Keeper

I cracked a small smile. “Well, when you put it that way . . .”

“I have one more idea,” Maggie said. “And this one doesn’t involve a television show or a board game.”

“I’m all ears.”

“What if you talked to Serena?”

I thought of my uncle’s girlfriend, with her long skirts and tarot cards. “Absolutely not.”

“What? Why?”

“Because she’s completely nuts, that’s why.” I’d known Serena my whole life. Hell, she was practically family, but I’d never been able to buy into all her talk about the worlds outside our own. She marched to her own beat, and I was cool with that, but asking me to learn the rhythm? That’s where I drew the line.

“All I’m saying is it couldn’t hurt to talk to her. Weird is kind of her area of expertise.”

“No.” I shook my head. “I don’t think so. Maybe we should just try the library after all.”

Maggie sighed. “Fine. We can go and look in the archives for old newspaper photographs or something that might help us figure out who this woman is and what she wants.”

The whole thing still sounded crazy, but what other choice did I have? I glanced uneasily at the handprint on my arm. My fingers were itching to tug my sleeve over it and pretend it didn’t exist, but a wave of determination washed over me. I ground my teeth and glared at it instead. There had to be an explanation for what had happened to me, and I was going to find it.

“Sounds like a plan.”





CHAPTER THREE


It didn’t take long for the calm I’d felt while talking to Maggie to evaporate. As soon as I left the playground, my mind began to hurl questions at me—questions with no answers.

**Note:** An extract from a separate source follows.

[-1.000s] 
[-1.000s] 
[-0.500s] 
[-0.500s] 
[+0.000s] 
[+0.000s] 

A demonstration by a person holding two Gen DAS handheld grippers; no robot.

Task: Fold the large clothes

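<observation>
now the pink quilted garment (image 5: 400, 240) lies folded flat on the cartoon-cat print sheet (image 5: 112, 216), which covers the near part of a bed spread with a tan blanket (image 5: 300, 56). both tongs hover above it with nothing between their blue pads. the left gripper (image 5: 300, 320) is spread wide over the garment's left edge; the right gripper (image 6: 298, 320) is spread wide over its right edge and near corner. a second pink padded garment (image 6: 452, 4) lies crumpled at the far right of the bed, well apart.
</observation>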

By the time I arrived home, my nerves felt like I had been running over them with a cheese grater.

I pulled myself from the car and turned to see my uncle Gareth sitting on the front porch. He was holding a book in one hand and a mug of coffee in the other. Considering the late hour, it could mean only one thing.

“Oh, come on,” I groaned as I stomped up the steps and plopped down in the chair beside him. “Again? She just did one last week.”

Gareth smiled sheepishly but didn’t look up from his book. “She had a feeling. You know the drill.”

I rolled my eyes. “Why can’t you date someone normal?”

He ignored me, but he did reach over to give me a sympathetic pat on the shoulder. “She brought cookies, if that helps.”

“Snickerdoodles?”

“They are your favorite, aren’t they?”

I nodded and let out a sigh. Serena might be bat-shit crazy, but she was a hell of a baker. “Fine.”

“That’s my girl.” Gareth grinned at me, the glint in his eyes making him look much younger than his forty-two years.

We don’t look much alike. Gareth is tall and brawny with honey-colored hair, tan skin, and dark chocolate-colored eyes. I’m on the short side with long, wavy brown hair, hazel eyes, and a fair complexion. I look mostly like my mom, but I have my dad’s smile.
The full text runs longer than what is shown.